— Быть по сему! — ответил наконец Пётр.
Он тоже понимал, что тянуть боле с заждавшимся женихом нельзя. Хотя, ежели подождать, где-нибудь в Гишпании для Аннушки и королевская корона найдётся. Но Гишпания далеко, а герцог здесь, в Петербурге.
— Быть по сему! — сказал твёрдо. — Вернусь с Олонца — устроим помолвку Аннушки с герцогом.
Екатерина не удержалась, звонко чмокнула его в губы. За этот открытый и весёлый нрав, а не токмо за пышные бока, пожалуй, и любил он Катю Василевскую.
«Ишь как командует, собирает хозяина в дорогу!» — не без умиления подумал Пётр. За последние годы он стал наблюдать в себе стариковскую черту — нет-нет да и умилялся от всякого пустяка. Ране за ним такое не водилось!
Шлёпнул Екатерину по дородному заду:
— Ну смотри, правительница! Поджидай своего старика!
На Неве стоял уже скороходный бот, и ветер весело надувал паруса.
И дале дела пошли столь же весело и споро. Целебные воды так помогли, что на Олонецких заводах Пётр собственноручно выковал железную полосу весом в три пуда. Из Карелии в Петербург не спешил, а заглянул сперва в Старую Руссу. Снова он был весь в движении, которое и почитал главным нервом человеческой жизни.

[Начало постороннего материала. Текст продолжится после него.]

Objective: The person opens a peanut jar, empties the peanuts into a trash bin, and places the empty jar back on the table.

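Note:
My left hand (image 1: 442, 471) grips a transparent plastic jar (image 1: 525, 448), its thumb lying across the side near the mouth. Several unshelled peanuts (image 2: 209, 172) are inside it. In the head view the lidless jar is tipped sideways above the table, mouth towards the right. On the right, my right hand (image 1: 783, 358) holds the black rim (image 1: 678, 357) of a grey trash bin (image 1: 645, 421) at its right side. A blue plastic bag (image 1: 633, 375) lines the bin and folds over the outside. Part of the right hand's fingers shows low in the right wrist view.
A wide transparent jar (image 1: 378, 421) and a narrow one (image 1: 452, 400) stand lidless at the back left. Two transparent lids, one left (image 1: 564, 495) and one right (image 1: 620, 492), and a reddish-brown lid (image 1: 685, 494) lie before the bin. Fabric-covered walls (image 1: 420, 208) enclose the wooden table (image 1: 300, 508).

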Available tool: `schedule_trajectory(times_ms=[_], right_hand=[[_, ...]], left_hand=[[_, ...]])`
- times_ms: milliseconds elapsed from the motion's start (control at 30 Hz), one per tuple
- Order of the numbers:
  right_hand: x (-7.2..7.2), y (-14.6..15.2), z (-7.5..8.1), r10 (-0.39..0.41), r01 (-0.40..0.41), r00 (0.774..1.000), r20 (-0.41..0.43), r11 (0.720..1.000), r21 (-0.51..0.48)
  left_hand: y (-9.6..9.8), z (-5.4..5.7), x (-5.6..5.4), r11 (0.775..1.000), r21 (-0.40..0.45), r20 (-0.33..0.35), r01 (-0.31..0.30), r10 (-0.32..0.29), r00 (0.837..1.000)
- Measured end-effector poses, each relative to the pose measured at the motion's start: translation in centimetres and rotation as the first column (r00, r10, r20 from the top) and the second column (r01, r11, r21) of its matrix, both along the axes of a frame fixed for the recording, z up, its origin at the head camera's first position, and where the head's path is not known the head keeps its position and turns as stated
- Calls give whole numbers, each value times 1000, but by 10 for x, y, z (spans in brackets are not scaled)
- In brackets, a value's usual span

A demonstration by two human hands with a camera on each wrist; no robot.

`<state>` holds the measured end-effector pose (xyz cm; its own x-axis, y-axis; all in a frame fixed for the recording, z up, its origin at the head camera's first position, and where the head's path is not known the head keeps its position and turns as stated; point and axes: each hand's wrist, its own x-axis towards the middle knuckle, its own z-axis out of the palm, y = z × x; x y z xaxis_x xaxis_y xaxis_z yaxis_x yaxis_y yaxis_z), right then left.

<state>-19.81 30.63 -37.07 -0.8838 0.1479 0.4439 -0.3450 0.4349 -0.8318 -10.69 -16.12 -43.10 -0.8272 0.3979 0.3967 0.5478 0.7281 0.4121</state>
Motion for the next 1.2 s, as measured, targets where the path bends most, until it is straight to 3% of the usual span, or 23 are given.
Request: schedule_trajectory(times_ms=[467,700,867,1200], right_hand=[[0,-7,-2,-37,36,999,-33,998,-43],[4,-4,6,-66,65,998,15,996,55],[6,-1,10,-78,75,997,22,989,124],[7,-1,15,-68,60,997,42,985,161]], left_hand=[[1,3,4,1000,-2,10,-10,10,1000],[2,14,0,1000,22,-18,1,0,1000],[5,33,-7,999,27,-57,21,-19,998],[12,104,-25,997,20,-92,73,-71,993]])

После Старой Руссы, где осмотрел галерную верфь и солеварни, Пётр задержался на день ещё в Новгороде. Он много раз бывал в сём граде проездом, но оставался надолго токмо в начале Северной войны, когда после первой Нарвы здесь собрались разбитые части и возрождалась армия. Тогда же здесь вокруг кремля-детинца воздвигли земляные бастионы, ждали нашествия шведа. Но швед не явился, ушёл в Польшу, а полуразрушенные бастионы и ныне ещё стоят. Пётр взошёл на самый сохранившийся из них, что стоял у реки, и с него обозрел заречные дали. На Торговой стороне в тихом октябрьском тумане высились белоснежные церкви Ярославова дворища; вдали голубыми шлемами воинов Александра Невского поднимались купола Георгиевского собора. Пётр подумал, что и святой князь Александр узрел в свой час и эти дали, и церкви. И полюбил Новгород, и приобрёл здесь славу столь великую, что она пережила века. Вот и он, Пётр, уйдёт скоро из этой жизни, оставив людям свою славу, а новгородские монастыри и церковки будут по-прежнему переглядываться друг с другом. И хорошо, что он в этом году перенёс мощи Александра Невского в свой парадиз на Неве, в лавру. Успел-таки.
Хотя со всеми делами никогда не управишься. Тем не менее он и в Новгороде не токмо церкви смотрел, но успел заглянуть и на парусную мануфактуру, порадовался: столь прочные паруса шили здесь для балтийского флота. А ведь под крепким парусом можно по любой волне бежать.
Эта мысль взбодрила, и хотя чувствовал, как снова тянула боль в пояснице, нашёл в себе силы, пошёл на торжественную службу в Софийский собор. В соборе сел на царское кресло, установленное ещё для Ивана Грозного, оглядел пышный иконостас. Новгородские иконы все нарядные, пёстрого письма.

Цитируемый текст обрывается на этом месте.